CBA: Did you ever visit the Derby offices? Did you visit the
bowling alley/editorial offices? Any memories to share?
John: To this day I have not been anywhere near Derby, and
it's not all that far from where I live, now!
CBA: Recall the genesis of Doomsday+1? Was there any co-plotting
with Joe? (Joe recalls it as a highpoint of his writing career.) Any
idea what the thinking was behind the strip— (that is, was it
a take-off, of sorts, on Space: 1999?
John: Not sure how you might think Doomsday +1 was a "take-off"
on 1999. They were very different books. As I understand the genesis,
they simply wanted to do a post-Armageddon book, one of those barbarians-riding-giant-grasshoppers
kinds of things, and as it evolved in script form it became Doomsday
+1 as we saw it. Joe Staton was originally set to draw the first issue,
with me coming on with #2, but George decided that was kind of silly,
and had me do Doomsday +1 from the get-go. Joe very kindly re-wrote
some of the first issue script to include some Canadian references.
CBA: Doomsday +1 really showcased your talents and, combined
with the Rog-2000 back-ups, readers started to take notice of your
work. Did you start receiving mail about your work? Any memories?
John: One of the strangest of all the reactions to my very
early professional work, to me, was the number of people who said
they loved it so much because I was obviously inspired by the Japanese
Manga works, and Japanese animation. Which was very odd, since all
I was trying to do was draw like Neal Adams, and I had seen only one
Manga (which one of my College profs brought back for me from a "field
trip" to Japan), and had seen none of the animation.
CBA:What was the first con you attended as a pro? Experiences?
John: That would have been Seuling con, in 1974. I had just
made my first sale—to Marvel—and so qualified as a "pro"
on a technicality. It was a strange experience. My first exposure
to fans en masse. I remember thinking "This is the audience.
. . ?" and wondering if my future lay elsewhere. I mentioned
this to John Romita, when I had the chance to chat with him at a cocktail
party one of the evenings of the con, and he told me I should not
worry about that, as the people who turned up at conventions, like
the people who wrote letters, were not considered representative of
the audience as a whole.
CBA: Recall your page rate for interiors and covers? Could
you make a living off of Charlton's rates?
John: Answering backwards, no. After about six months I was
making $50 a page for pencils, inks and lettering at Charlton, which
was their top rate. This was in the days when I was also working as
a designer for Hook Signs, an outdoor advertising company in Calgary,
my home town. When I started getting work at Marvel, at $35 a page
for pencils alone, I was able to leave Hook, and ultimately Charlton,
and concentrate on comics full time.
CBA: You were quoted as saying, "I had a lot of fun at
Charlton," and said it was a great place to hone your skills
for the bigger publishers. Is that so and, if yes, can you elaborate
and assess your Charlton experience, now 25 years later?

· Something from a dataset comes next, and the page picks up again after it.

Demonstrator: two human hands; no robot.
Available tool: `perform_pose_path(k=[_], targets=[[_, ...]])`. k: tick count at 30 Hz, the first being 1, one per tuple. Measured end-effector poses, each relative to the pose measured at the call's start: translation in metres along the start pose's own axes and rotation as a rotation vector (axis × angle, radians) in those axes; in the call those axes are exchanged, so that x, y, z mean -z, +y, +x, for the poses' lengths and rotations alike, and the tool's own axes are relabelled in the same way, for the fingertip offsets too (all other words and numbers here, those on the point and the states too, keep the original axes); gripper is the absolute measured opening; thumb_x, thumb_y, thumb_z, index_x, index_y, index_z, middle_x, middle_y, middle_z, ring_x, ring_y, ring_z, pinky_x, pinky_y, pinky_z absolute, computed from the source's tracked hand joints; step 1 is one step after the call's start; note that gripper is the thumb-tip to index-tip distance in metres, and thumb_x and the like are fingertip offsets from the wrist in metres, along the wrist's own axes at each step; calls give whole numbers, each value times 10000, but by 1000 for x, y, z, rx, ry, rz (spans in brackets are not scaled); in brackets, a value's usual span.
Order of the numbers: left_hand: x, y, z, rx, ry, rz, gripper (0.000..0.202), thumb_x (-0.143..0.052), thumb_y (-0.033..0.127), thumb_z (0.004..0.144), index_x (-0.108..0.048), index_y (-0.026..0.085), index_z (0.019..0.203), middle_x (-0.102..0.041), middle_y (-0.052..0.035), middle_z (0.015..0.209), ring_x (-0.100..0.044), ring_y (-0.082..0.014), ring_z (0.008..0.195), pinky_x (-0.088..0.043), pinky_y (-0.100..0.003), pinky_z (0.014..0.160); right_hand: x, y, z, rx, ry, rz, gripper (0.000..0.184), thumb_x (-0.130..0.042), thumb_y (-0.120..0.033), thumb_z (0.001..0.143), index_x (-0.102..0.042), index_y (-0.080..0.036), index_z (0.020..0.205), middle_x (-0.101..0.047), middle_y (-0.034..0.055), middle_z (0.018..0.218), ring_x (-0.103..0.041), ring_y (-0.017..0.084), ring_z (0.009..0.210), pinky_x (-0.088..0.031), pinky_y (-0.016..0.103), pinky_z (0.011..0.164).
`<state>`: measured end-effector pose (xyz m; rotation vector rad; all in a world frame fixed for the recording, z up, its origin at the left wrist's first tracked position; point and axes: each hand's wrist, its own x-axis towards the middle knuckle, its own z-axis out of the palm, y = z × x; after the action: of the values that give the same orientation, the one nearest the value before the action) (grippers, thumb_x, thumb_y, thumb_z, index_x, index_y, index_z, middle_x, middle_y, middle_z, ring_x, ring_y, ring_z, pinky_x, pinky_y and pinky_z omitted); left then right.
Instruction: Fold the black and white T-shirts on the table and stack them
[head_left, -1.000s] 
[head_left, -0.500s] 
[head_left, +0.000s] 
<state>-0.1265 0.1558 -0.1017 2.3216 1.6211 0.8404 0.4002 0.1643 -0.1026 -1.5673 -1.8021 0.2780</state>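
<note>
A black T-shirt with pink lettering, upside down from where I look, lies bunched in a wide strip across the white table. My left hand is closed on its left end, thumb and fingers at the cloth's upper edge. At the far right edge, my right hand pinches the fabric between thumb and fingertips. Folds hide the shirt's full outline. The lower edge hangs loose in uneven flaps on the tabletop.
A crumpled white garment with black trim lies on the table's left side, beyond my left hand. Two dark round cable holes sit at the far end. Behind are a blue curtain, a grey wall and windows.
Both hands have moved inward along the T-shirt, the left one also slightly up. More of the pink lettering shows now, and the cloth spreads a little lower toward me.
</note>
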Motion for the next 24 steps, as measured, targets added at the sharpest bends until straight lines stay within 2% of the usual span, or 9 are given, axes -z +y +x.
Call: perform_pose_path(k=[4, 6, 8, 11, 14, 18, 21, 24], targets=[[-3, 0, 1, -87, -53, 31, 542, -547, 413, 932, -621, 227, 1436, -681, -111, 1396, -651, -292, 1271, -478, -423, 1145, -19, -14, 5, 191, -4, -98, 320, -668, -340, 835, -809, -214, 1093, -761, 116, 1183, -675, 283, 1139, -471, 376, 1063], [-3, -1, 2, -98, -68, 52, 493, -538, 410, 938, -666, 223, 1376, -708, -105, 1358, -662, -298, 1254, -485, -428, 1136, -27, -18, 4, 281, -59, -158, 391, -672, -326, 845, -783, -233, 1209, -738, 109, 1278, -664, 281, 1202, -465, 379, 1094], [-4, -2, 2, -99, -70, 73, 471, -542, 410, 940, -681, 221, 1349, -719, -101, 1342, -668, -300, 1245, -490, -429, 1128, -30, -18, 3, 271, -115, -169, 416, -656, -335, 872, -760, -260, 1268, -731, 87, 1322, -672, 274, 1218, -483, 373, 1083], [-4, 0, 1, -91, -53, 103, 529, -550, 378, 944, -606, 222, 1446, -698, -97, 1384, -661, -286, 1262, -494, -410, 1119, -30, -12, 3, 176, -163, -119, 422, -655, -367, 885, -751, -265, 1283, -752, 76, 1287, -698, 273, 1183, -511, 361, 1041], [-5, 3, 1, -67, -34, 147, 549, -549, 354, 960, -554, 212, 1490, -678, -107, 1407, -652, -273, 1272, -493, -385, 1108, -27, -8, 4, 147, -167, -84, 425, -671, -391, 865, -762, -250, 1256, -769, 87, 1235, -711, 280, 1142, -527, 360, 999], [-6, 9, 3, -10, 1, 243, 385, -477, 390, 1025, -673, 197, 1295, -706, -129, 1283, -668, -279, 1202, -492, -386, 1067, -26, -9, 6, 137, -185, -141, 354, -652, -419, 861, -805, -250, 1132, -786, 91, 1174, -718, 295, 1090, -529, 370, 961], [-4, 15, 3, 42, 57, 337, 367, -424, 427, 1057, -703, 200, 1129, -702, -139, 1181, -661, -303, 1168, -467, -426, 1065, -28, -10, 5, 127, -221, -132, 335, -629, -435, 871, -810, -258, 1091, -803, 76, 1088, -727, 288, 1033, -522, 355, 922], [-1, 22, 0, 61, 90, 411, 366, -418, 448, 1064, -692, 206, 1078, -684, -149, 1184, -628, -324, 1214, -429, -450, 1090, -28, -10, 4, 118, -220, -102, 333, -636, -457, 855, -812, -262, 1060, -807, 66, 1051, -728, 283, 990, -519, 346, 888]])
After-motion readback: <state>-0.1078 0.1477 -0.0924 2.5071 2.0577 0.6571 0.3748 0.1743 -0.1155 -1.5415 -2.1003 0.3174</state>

John: Charlton comics were, at that time, only a couple of
steps above fanzines. They had poor printing and terrible distribution,
and they allowed me to hone my craft off in a corner where very few
people really noticed. (To this day, I find that my greatest curse
is that the best work I do is the work I know no one is ever going
to see. For years I have maintained sketchbooks specifically to this
end, drawing anything and everything, never letting anyone see them—I
destroy them when they are full—and hoping that the developments
and growth which occur there will eventually slop over into the published
work. Which it usually does.) At Charlton I got paid to mess around
and experiment, and I'm very grateful to them for that opportunity.
I very much doubt I would be the artist I am today, had I not had
that fairly loose foundation upon which to build.

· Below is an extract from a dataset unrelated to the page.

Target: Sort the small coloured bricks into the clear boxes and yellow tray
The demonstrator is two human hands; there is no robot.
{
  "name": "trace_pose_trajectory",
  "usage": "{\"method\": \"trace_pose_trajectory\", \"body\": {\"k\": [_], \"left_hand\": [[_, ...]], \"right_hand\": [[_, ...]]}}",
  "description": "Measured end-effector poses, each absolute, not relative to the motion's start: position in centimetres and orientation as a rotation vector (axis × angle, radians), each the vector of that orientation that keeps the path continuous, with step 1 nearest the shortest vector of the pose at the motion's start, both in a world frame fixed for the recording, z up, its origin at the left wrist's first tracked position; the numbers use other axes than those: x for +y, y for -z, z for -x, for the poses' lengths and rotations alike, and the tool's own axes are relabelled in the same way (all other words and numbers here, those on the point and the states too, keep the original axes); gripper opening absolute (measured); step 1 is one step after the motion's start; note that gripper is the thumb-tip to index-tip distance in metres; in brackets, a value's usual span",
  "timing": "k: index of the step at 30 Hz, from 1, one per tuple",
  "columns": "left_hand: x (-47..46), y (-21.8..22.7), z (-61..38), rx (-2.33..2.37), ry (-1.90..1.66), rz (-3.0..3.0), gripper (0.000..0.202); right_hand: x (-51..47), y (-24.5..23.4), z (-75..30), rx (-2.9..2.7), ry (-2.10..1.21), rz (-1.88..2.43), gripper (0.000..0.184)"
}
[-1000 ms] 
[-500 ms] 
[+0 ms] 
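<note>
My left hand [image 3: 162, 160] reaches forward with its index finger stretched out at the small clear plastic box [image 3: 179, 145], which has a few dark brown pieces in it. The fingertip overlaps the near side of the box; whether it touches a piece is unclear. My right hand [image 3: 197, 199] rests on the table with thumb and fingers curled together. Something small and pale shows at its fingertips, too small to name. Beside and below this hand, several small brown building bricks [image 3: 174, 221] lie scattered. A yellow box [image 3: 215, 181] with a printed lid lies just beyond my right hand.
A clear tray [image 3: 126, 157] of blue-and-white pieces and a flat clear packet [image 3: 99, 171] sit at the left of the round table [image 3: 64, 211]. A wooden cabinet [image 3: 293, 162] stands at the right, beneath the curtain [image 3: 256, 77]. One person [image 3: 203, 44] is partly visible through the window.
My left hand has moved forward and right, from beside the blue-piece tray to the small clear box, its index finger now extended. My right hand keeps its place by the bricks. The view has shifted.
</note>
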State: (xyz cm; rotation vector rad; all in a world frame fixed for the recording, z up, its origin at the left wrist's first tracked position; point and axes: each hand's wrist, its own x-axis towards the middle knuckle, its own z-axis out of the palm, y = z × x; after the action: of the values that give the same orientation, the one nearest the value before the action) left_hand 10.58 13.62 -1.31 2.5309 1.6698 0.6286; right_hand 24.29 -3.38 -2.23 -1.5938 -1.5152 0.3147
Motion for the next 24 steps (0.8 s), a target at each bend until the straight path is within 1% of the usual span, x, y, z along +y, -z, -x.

CBA: Was there any plans to do a Rog-2000 book at Charlton—did
you lobby for one? Do you own copyright on the character?
John: We talked about a Rog book, and I even came up with a
full-length story idea, a sequel to the sewer-monster story that was,
if memory serves, the last published Rog story at Charlton. I think
I even laid out a cover. But Charlton was not interested, and Marvel
was beckoning rather relentlessly at that point. I'm not sure
anymore who owns Rog. I had a handshake from George Wildman to the
effect that Rog would always be mine, but we all know what Samuel
Goldwyn said about verbal agreements! In any case, it has been so
long since I did anything with Rog, I would not be at all surprised
if the copyright has lapsed. Pity, really.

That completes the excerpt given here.